Thus, if a substrate is locally subjected to a large strain, the reinforcing member cannot follow the local strain, resulting in loss of the reinforcement effect due to the occurrence of local fracture in the substrate or local buckling or cracks in the reinforcing member.

Further, while this reinforcing member is designed using a formula based on the assumption that it has only tensile rigidity, an intended reinforcement effect is actually likely to be lost due to occurrence of bending or local buckling in consequence of the flexural rigidity and shear rigidity of its own.
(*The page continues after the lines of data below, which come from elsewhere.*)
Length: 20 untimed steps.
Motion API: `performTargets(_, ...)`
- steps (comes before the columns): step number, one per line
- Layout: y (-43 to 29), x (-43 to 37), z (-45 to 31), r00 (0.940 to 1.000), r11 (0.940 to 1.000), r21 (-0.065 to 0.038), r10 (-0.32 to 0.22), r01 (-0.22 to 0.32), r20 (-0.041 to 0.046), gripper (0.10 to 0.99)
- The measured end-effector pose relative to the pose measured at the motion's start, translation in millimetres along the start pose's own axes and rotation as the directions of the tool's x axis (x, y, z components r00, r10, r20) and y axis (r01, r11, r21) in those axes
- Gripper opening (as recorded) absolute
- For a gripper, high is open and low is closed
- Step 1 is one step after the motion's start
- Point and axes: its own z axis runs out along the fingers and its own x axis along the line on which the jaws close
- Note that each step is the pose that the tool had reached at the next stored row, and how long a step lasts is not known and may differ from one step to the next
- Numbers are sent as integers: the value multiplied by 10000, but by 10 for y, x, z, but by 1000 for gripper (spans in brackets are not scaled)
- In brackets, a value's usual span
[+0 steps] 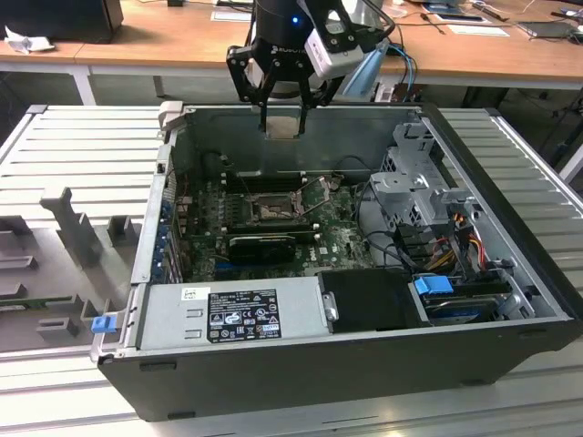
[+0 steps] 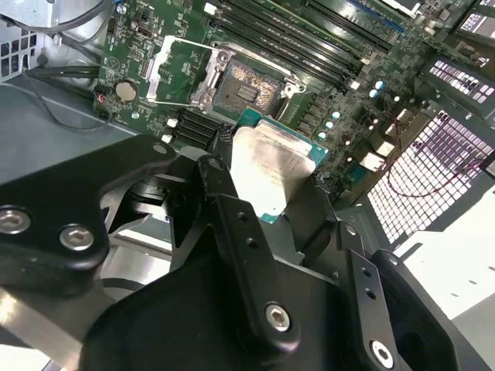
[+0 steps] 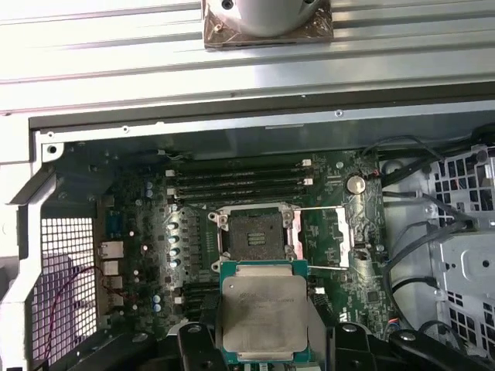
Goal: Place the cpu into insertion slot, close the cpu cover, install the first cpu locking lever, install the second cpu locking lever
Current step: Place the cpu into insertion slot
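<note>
Open black computer case (image 1: 319, 382) on a grey slatted table (image 1: 82, 137), silver power supply (image 1: 228, 314) inside, wooden desk (image 1: 164, 36) behind.

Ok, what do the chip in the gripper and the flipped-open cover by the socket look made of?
Chip: top looks like dull pale-grey metal, with mottled smudges and soft glare; its rim is green, likely circuit board. Cover: thin sheet metal, silvery and shinier, judging by bright reflections, though a coating can't be ruled out.

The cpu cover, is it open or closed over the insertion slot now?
Open. In the first wrist view the cpu cover lies swung aside, and the insertion slot shows its bare dark centre.
</note>
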Motion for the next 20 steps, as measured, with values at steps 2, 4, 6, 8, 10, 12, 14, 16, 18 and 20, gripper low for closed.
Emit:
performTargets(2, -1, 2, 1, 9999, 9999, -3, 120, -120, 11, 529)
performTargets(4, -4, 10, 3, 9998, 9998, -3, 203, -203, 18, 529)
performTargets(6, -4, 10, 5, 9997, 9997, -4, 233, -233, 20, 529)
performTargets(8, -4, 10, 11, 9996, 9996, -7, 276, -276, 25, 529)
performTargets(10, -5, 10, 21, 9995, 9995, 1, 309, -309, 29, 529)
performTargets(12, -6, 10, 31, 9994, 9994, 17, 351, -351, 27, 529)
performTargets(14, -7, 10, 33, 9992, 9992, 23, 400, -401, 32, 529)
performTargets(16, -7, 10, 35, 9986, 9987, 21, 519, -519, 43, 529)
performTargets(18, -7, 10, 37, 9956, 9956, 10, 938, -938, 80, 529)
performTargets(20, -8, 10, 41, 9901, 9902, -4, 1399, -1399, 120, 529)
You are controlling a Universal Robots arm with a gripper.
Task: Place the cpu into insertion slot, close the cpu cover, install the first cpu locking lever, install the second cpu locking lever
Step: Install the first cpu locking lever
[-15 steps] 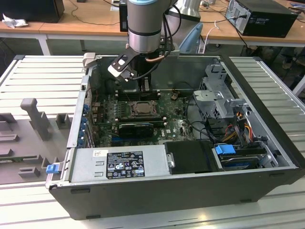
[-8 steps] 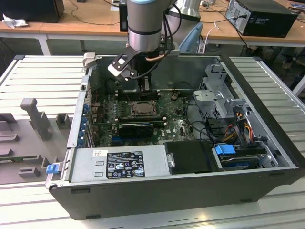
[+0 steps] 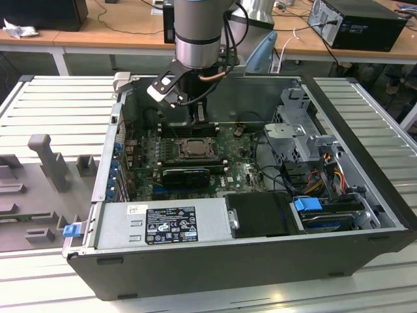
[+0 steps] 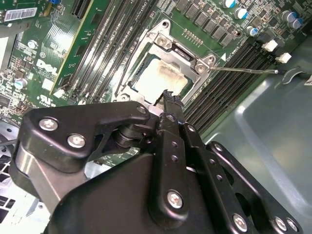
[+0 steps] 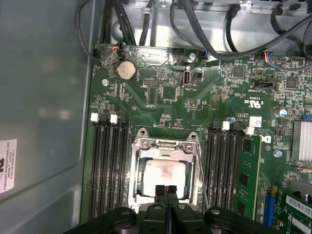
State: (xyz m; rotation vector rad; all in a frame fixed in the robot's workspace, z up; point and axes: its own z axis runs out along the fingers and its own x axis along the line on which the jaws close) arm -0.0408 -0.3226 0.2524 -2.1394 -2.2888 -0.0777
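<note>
In the exterior view a ribbed metal counter (image 3: 58,104) is spreading from nine to three o'clock, with a grey moulded tray (image 3: 39,189) lying on it at nine. Behind it, at twelve o'clock, a wooden counter (image 3: 117,32) on white legs (image 3: 60,60) is running across, carrying a black box (image 3: 49,13) at eleven and a black computer case (image 3: 365,23) at one.
</note>
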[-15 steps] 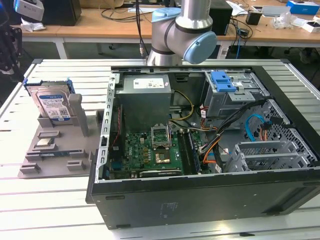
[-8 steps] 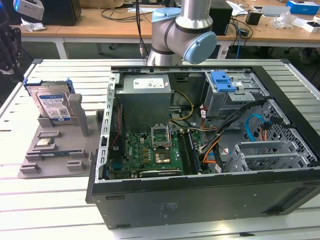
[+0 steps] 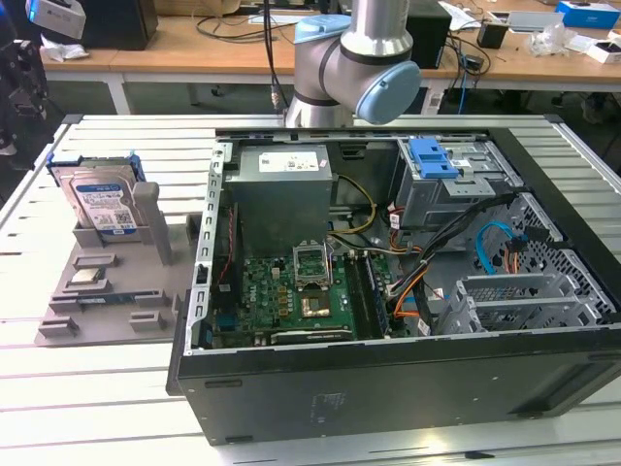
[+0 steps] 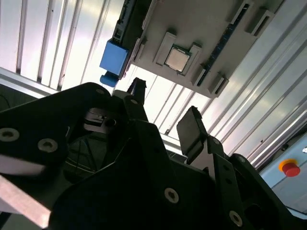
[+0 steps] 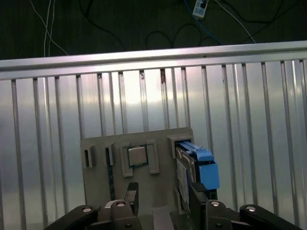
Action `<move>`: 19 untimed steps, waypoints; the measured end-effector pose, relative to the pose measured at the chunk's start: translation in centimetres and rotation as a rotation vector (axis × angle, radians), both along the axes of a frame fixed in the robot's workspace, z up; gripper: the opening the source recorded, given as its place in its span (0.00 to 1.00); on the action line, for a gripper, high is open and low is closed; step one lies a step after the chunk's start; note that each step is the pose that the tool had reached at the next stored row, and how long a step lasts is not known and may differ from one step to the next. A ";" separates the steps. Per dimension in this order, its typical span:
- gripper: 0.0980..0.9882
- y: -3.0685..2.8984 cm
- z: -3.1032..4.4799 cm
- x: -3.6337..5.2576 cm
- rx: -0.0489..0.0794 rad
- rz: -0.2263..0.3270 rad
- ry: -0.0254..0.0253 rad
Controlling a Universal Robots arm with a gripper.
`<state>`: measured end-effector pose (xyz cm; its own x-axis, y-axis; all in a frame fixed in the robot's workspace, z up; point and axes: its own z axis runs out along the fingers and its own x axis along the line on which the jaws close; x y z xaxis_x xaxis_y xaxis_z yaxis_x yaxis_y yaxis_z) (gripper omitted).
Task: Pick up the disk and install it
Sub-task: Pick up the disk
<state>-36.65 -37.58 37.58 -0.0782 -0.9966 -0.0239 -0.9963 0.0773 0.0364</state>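
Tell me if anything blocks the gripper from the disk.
Nothing visible does. In the first wrist view the open gripper is over the grey holder, with clear space between it and the upright disk.

A ribbed aluminium table (image 3: 87, 388) spreads across the lower part of the exterior view, its slats catching bright glare. Along the top of that view runs a row of wooden desks (image 3: 184, 49) on white legs, strewn with black cables (image 3: 233, 24). A blue box (image 3: 587, 14) lies at the upper right and a black case (image 3: 116, 21) at the upper left. In the first wrist view, dark floor (image 5: 120, 24) lies beyond the table's edge. In the second wrist view, a red button (image 4: 289, 168) sits on a pale blue surface.
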 end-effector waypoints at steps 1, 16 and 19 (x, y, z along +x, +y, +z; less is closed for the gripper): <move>0.50 0.00 0.00 0.00 0.000 0.000 0.0000; 0.50 3.07 -2.35 0.49 -0.002 0.059 0.0001; 0.50 3.62 -3.04 0.59 -0.002 0.073 0.0000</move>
<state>-36.06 -33.96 34.54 -0.0055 -0.9997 -0.0223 -0.9993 0.0047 0.0363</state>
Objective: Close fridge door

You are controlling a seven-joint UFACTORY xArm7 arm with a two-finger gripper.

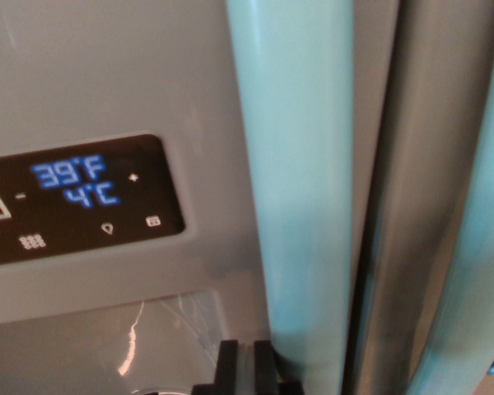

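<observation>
Fridge door fills nearly all of what I see through the wrist camera, a flat grey panel very close to the lens.

Nearest to me, at the bottom edge just left of centre, the black tips of my gripper poke up into view. The two fingers stand side by side with only a thin pale slit between them, so they look nearly together, with nothing clamped between them. They sit right at the foot of a handle, a thick pale tube running from top to bottom just right of centre; whether they touch it I cannot tell.

Left of the gripper, low down, a glossy recessed area shows a bright streak of reflected light.

Above that, on the wrist view's left, a black display is set into the door. It reads 39°F and 4°C in blue, with small white icons around the numbers.

On the wrist view's right, past a dark vertical seam, a second door stands alongside, with a second handle slanting down the right edge. The picture is slightly blurred.
</observation>
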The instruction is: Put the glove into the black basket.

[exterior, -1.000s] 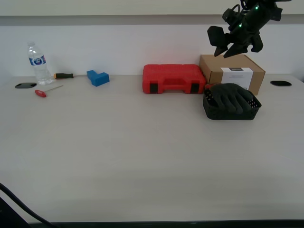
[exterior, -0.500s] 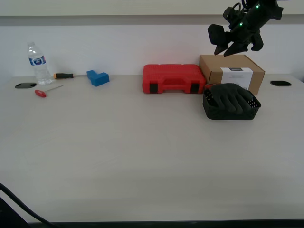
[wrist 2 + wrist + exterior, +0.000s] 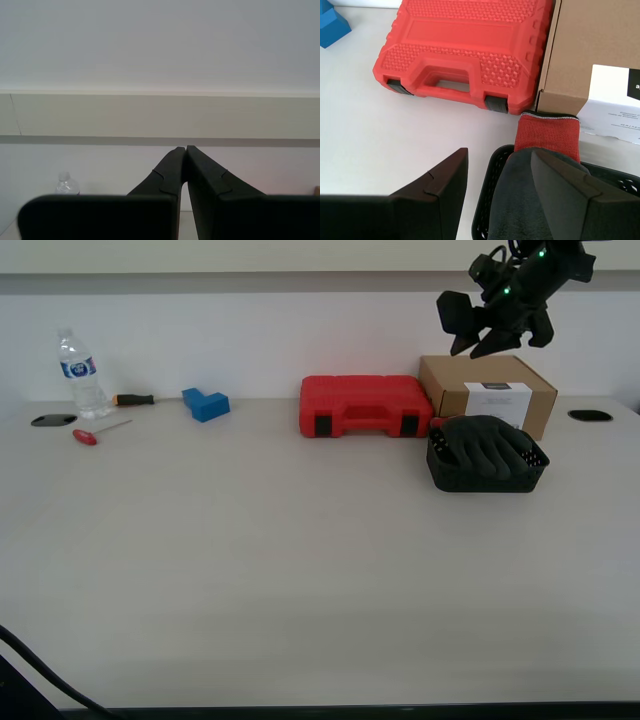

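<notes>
Glove (image 3: 487, 445) lies in black basket (image 3: 487, 478); first claw (image 3: 495, 328) released, above it. Second claw (image 3: 186, 152) clenched, empty. Next: prob. just retract.

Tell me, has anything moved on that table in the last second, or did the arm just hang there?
Only my first gripper moved: it rose a little higher above the cardboard box, open and empty. The glove stayed lying in the black basket, and the red tool case, water bottle and screwdrivers did not move.
</notes>
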### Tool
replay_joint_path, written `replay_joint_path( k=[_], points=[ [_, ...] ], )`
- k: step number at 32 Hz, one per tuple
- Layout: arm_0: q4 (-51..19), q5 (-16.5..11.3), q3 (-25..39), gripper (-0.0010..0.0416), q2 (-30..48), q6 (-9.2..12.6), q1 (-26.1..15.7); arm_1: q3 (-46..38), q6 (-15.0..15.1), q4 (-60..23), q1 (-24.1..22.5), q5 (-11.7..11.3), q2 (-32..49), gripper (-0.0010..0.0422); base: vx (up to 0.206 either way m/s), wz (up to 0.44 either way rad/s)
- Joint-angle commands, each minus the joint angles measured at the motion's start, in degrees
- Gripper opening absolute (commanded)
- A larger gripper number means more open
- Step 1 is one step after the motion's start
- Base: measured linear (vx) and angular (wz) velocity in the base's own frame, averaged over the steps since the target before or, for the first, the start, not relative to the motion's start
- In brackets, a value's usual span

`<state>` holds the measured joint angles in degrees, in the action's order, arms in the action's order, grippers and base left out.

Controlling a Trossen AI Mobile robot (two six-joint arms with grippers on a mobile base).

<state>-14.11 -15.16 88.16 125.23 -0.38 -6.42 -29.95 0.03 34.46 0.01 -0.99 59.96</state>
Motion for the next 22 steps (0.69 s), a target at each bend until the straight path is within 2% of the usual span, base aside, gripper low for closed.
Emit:
replay_joint_path(
  k=[1,22],
  points=[
    [0.1,-0.2,0.0,0.0174,0.0,0.0,0.0,0.0,0.0,0.3,0.0,0.0,0.0,0.0000,0.000,0.000],
    [0.2,-0.2,0.0,0.0174,0.0,0.0,0.0,0.0,0.0,0.3,0.0,0.0,0.0,0.0000,0.000,0.000]
  ],
)
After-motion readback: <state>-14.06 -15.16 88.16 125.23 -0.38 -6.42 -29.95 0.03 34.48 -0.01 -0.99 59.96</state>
The material, such as carbon or aramid fibers, used in the techniques (5), (7), (11) and (16), has a fracture strain of 2% to several %, which is liable to cause damages by the corners of a substrate or the unevenness of the surface of a substrate.

Further, if the substrate has some cracks due to a certain external force, the reinforcing member will be locally broken, which leads to significant deterioration or disappearance of the reinforcement effect.

In the techniques (1) to (15), if a structure member contacting with another structure member or having a flat shape or a concavo-convex or irregular surface is reinforced by forming a through-hole therein and penetratingly inserting a reinforcing member into the through-hole, such a construction work will involve a problem of high cost and/or extended period, and a particular technology or tool will be required to fix the edge of the reinforcing member or insert the reinforcing member.

Therefore, if the strength of the substrate is lowered due to aged deterioration or such an aged deterioration is calculated, the above technique cannot be applied.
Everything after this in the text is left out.